Peter Lynch, the famous investor who managed the Magellan Fund at Fidelity Investments from 1977 to 1990, once said that investing is about time in the market, not timing the market.  He also noted that “far more money has been lost by investor trying to anticipate corrections, than lost in the corrections themselves.”  The wisdom of many successful investors is to be patient, don’t try to time the market, and invest according to a financial plan that diversifies your portfolio according to your specific goals, needs, and priorities.  Another good idea is to have an emergency fund of liquid investments or savings that can cover 3-6 months of living expenses, so you don’t have to sell investments during a downturn.

How does one diversify and create an appropriate asset allocation?  This is where working with a financial advisor can help.  At HFS, we can help you determine an asset allocation for your various goals and provide an investment policy statement that will guide your investment strategies into the future.

There are many ways to categorize investments.  You may have heard of the 60/40 approach with 60% of investments in equities/stocks and 40% in bonds/fixed income.  This is one way to do it, though not generally how we approach asset allocation at HFS, but it is useful for describing diversification and asset allocation. Within the world of stocks, we can categorize stocks into large-cap, mid-cap, small-cap, mega-cap (for those new companies with close to a Trillion-dollar evaluations!).  Then there are the types of stocks, are they growth stocks, value stocks, or blended stocks?  Where are the companies located, and where do they do most of their business?  Are the companies based inside or outside the U.S.?  If they are international, are they in emerging or developed markets?  What sector of the economy are they in?  Are they financials, technology, consumer cyclical, utilities, industrials, etc.?  While there are many choices, an asset-allocation model helps refine the choices and what proportion of your portfolio should be allocated to a particular type of equity.

In the fixed-income portion of a portfolio, are bonds tax-free municipal bonds, corporate bonds, federal government bonds, sovereign foreign government bonds?  Do you buy individual bonds or bond funds and ETFs?  Are they for ultra-short term, short term, intermediate, or long-term bonds?
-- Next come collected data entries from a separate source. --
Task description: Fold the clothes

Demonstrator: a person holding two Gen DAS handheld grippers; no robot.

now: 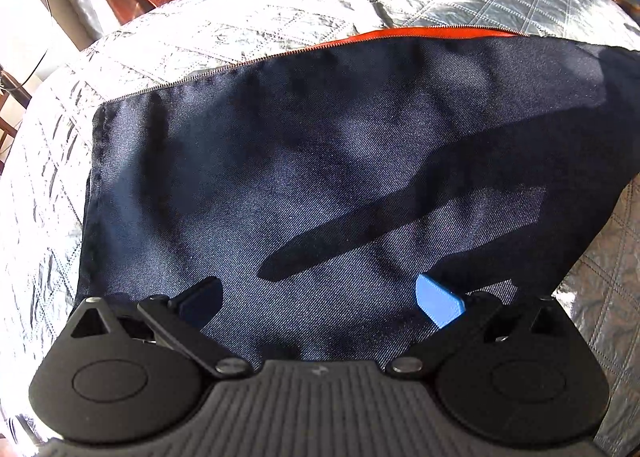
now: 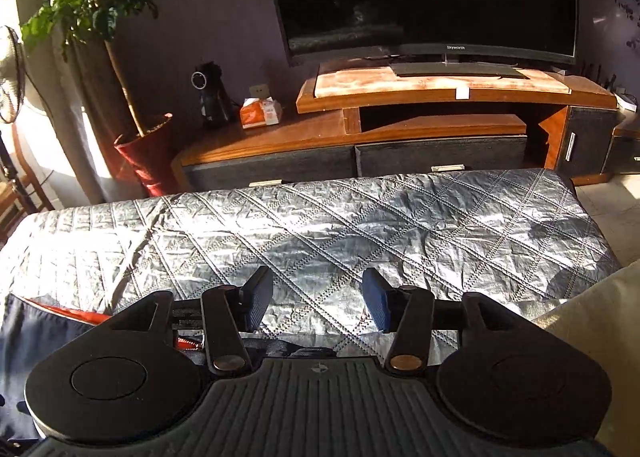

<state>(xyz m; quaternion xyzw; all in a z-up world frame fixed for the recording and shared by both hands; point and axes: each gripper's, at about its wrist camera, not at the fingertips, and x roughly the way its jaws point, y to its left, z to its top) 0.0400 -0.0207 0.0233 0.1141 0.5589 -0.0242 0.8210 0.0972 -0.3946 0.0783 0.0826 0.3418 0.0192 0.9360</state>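
A dark navy garment of twill-like cloth lies spread flat, its broad panel smooth save for a few soft ripples. A metal zipper runs along its far edge, and bright orange lining shows in a thin strip just beyond that edge. Its left side ends in a straight stitched hem. In the right wrist view only a corner of the garment shows at lower left, navy cloth with orange lining exposed.

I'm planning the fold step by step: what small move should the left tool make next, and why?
Probably lower the left tool and close on the near part of the navy jacket. Its jaws are open above flat cloth, holding nothing, and the right tool is open over the quilt.
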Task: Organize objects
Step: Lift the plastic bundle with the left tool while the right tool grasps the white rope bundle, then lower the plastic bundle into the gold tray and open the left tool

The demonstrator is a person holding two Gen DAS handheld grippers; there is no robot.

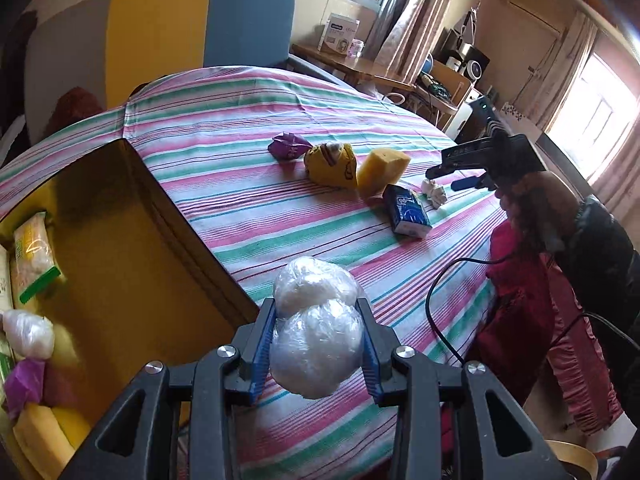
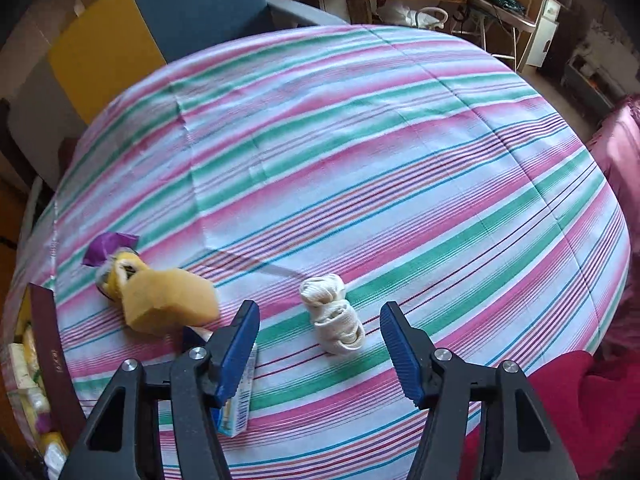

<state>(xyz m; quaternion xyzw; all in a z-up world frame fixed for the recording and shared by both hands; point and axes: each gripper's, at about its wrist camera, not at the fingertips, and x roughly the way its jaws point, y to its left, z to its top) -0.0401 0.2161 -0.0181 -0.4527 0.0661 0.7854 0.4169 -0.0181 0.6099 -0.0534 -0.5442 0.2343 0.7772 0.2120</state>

With interest rates so low, alternatives to bonds may have a place in your portfolio. There are substitutes for bonds that provide stability to portfolios by providing income and low correlations to the stock market.  Annuities may have a place.  What about gold?  Or what about CDs and cash in the bank?  With a financial plan, these choices begin to make sense as potential components of an asset allocation model.
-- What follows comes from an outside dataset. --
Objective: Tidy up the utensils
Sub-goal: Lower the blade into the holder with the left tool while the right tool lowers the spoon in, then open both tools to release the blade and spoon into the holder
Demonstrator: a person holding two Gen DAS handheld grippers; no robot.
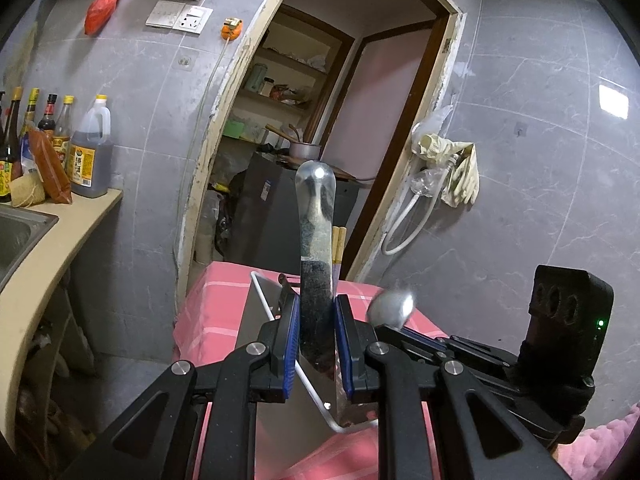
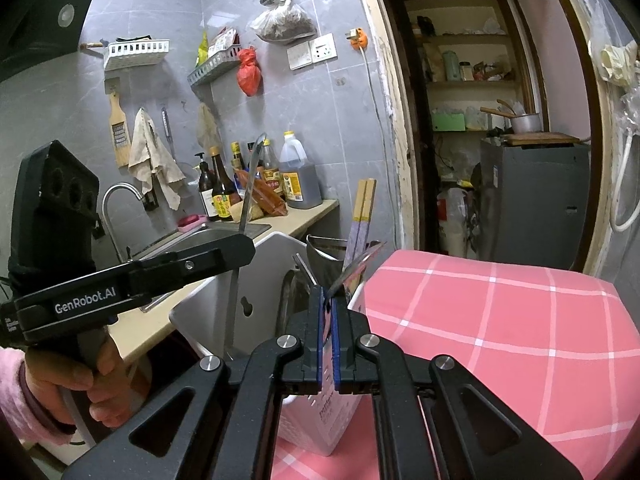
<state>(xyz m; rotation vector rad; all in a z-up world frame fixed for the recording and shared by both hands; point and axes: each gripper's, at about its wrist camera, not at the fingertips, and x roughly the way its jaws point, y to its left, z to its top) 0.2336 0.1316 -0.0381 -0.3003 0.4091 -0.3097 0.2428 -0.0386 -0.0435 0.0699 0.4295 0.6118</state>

The simple fact is that each of these categories are asset classes and every year the performance of each asset category can be compared with other asset classes.  Guess what? Each year one asset class out performs the others, and it is almost never predictable.  So, don’t simply chase the latest growth stock or go all-in on a particular sector.  While active investing can be very rewarding, it should be done in the context of an asset allocation model that takes into consideration your specific risk tolerance, capacity for risk, time-horizon, and other characteristics.

To learn more about diversification, I like the tables available here: Legg Mason Equity and Fixed Income Class Returns.  If you would like to discuss your financial plan, please contact us for a free consultation!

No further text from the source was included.